The business world is full of companies whose myopia didn't allow them to see their competitors while they were perched on the very high pedestal they built once they became market leaders. Two companies that come to mind are BlackBerry and Sony, who were on top and seemingly untouchable. At their pinnacle, BlackBerry was trading at $230 in 2007 and Sony was at $149.72 in 2000; fast-forward to 2014 and their shares are at $9.15 and $18.30 respectively. Unlike the past where a company can sneak up on you and threaten your market share, today you can follow the progress of your potential competitor from its nascent stage until it gets a chainsaw and cuts you down from that pedestal. Xiaomi is walking around with a chainsaw and the market leaders seem to have missed their appointment with their optometrist.

The first company to have woken up to the fact that it is no longer at the top of the largest market in the world, China, was Samsung. Xiaomi has now passed Samsung as the top phone maker in China, a move that has also made it the fifth largest smartphone maker in the world.

At the rate it is going Xiaomi is going to completely dominate the Chinese market, which has encouraged it to go after other markets in Asia including Singapore, Malaysia, Philippines and, India, a market everyone seems to have a hard time cracking, but Xiaomi looks to do what everyone has failed to achieve.

By now you are probably asking yourself so what if another Chinese company is making third rate smartphones no one really wants.

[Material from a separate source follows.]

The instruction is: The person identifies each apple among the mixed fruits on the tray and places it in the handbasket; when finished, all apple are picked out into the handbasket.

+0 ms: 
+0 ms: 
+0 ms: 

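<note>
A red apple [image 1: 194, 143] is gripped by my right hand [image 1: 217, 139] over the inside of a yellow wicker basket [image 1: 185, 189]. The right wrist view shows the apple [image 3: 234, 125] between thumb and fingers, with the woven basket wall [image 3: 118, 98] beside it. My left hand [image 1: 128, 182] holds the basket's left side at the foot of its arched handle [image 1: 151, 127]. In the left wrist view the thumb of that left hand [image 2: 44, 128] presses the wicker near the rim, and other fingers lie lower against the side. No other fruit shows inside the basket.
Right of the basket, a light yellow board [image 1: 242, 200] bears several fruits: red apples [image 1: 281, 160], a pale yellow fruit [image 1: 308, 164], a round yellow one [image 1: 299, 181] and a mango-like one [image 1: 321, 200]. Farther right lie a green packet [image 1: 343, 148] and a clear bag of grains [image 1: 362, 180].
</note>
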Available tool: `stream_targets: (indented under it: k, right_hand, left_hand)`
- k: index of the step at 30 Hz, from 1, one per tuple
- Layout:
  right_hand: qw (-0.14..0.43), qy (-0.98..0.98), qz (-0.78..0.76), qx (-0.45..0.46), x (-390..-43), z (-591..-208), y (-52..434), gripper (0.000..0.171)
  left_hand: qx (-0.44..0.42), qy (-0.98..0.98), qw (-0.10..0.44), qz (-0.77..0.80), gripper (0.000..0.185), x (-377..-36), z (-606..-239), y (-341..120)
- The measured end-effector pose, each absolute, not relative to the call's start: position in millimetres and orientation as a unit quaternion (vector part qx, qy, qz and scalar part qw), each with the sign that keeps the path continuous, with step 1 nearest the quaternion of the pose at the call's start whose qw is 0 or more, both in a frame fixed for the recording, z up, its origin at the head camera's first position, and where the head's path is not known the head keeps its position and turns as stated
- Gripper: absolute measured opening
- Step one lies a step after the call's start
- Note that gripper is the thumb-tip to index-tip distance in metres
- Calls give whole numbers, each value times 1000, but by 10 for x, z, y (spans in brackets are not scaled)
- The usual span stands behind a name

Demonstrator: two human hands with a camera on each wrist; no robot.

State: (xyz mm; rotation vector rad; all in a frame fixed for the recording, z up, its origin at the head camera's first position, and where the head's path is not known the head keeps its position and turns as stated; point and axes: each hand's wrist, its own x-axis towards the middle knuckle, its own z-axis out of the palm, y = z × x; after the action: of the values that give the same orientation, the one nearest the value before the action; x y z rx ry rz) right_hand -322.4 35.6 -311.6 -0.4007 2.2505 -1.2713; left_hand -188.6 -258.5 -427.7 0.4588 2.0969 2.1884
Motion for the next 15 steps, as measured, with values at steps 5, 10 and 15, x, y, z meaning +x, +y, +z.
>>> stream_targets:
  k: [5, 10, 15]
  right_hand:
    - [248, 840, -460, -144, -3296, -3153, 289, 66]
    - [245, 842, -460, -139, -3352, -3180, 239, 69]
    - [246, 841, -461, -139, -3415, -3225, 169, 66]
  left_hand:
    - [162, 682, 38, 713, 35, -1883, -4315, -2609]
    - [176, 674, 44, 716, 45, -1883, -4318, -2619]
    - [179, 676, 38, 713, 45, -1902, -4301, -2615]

The problem with that assumption is Xiaomi is making phones virtually every reviewer seems to like. The final iteration of its M line phone, the M4, is a well-made device with many features available on more expensive phones. Listing all of the hardware specs has Indian customers very excited about getting a phone with all of these features at less than half the price of the iPhone 5S.

The iPhone 5S has a 4.0 inch display, 1.3GHz processor , 1.2-megapixel front camera, 640x1136 pixels resolution, 1GB RAM, 16GB storage, 8-megapixel rear camera, and 1570mAh battery capacity.

The Xiaomi M4 has a5.00-inch display, 2.5GHz processor, 8-megapixel front camera, 1080x1920 pixels resolution, 3GB RAM, 16GB storage, 13-megapixel rear camera, and 3080mAh battery capacity.

The only complaints from the many of the reviews I read so far are, it looks like an iPhone and it doesn't have a micro-SD. While the comparisons to the iPhone will continue to rage on, Xiaomi is after a bigger fish, the Android market. There is no arguing Apple is popular, but globally it only has 12 percent of the market compared to Android's 85 percent. To put that in perspective, Android phones shipped 249.6 million units in Q2 2014, to Apples 35.2 million.

So worrying what Apple is thinking is the last thing on the mind of Lei Jun, Xiomi's CEO. Gradually taking over the Android market in the countries it is starting to sell its phones is going to catapult Xiaomi into the clear leader in this platform, which is much more valuable than the iOS.